**Task instructions**
An acceptable answer contains each line of the material, unchanged.

######

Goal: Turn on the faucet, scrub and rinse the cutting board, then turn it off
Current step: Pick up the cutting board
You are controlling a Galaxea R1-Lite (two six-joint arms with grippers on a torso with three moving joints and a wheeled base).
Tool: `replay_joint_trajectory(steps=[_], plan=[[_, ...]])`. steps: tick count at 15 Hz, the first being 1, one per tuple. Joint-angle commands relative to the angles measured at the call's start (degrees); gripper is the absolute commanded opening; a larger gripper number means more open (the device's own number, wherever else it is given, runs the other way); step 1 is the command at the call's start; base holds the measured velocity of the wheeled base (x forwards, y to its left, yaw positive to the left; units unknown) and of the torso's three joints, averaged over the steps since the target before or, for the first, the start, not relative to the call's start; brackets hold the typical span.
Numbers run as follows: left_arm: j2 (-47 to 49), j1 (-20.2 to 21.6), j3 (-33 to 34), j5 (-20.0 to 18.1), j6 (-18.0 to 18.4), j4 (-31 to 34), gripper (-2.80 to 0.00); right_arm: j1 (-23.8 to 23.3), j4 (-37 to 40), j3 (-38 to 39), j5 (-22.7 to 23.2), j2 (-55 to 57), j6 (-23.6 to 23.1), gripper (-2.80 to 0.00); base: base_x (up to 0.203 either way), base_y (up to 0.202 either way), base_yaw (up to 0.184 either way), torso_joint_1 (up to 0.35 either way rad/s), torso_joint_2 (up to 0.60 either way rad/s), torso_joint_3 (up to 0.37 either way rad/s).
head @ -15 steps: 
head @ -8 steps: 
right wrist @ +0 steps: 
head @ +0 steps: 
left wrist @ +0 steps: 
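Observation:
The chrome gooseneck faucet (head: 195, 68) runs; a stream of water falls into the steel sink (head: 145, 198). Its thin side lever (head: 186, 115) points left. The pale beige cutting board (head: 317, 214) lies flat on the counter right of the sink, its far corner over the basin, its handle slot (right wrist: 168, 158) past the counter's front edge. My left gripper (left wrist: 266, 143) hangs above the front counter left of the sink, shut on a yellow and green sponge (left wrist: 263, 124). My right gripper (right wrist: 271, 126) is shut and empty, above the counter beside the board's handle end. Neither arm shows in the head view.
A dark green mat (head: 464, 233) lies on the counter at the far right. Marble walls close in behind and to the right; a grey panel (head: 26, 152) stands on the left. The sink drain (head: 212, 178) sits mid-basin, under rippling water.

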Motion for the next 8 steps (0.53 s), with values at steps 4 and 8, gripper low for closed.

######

**Exercise output**
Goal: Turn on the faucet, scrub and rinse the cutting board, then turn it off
Current step: Pick up the cutting board
You are controlling a Galaxea R1-Lite (two six-joint arms with grippers on a torso with three moving joints and a wheeled base).
Tool: `replay_joint_trajectory(steps=[_], plan=[[_, ...]])`. steps: tick count at 15 Hz, the first being 1, one per tuple. Joint-angle commands relative to the angles measured at the call's start (degrees); gripper is the absolute commanded opening; a larger gripper number means more open (the device's own number, wherever else it is given, runs the other way); step 1 is the command at the call's start; base holds the measured velocity of the wheeled base (x forwards, y to its left, yaw positive to the left; units unknown) and of the torso's three joints, averaged over the steps since the target before or, for the first, the start, not relative to the call's start; brackets hold the typical span.
Numbers run as follows: left_arm: j2 (-47 to 49), j1 (-20.2 to 21.6), j3 (-33 to 34), j5 (-20.0 to 18.1), j6 (-18.0 to 18.4), j4 (-31 to 34), gripper (-2.80 to 0.00); right_arm: j1 (-23.8 to 23.3), j4 (-37 to 40), j3 (-38 to 39), j5 (-22.7 to 23.2), j2 (-55 to 57), j6 (-23.6 to 23.1), gripper (-2.80 to 0.00); base: base_x (up to 0.203 either way), base_y (up to 0.202 either way), base_yaw (up to 0.184 either way), torso_joint_1 (up to 0.35 either way rad/s), torso_joint_2 (up to 0.60 either way rad/s), torso_joint_3 (up to 0.37 either way rad/s).
head @ -15 steps: 
head @ -8 steps: 
right wrist @ +0 steps: 
head @ +0 steps: 
left wrist @ +0 steps: 
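Observation:
The chrome gooseneck faucet (head: 195, 68) runs; a stream of water falls into the steel sink (head: 145, 198). Its thin side lever (head: 186, 115) points left. The pale beige cutting board (head: 317, 214) lies flat on the counter right of the sink, its far corner over the basin, its handle slot (right wrist: 168, 158) past the counter's front edge. My left gripper (left wrist: 266, 143) hangs above the front counter left of the sink, shut on a yellow and green sponge (left wrist: 263, 124). My right gripper (right wrist: 271, 126) is shut and empty, above the counter beside the board's handle end. Neither arm shows in the head view.
A dark green mat (head: 464, 233) lies on the counter at the far right. Marble walls close in behind and to the right; a grey panel (head: 26, 152) stands on the left. The sink drain (head: 212, 178) sits mid-basin, under rippling water.
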
Motion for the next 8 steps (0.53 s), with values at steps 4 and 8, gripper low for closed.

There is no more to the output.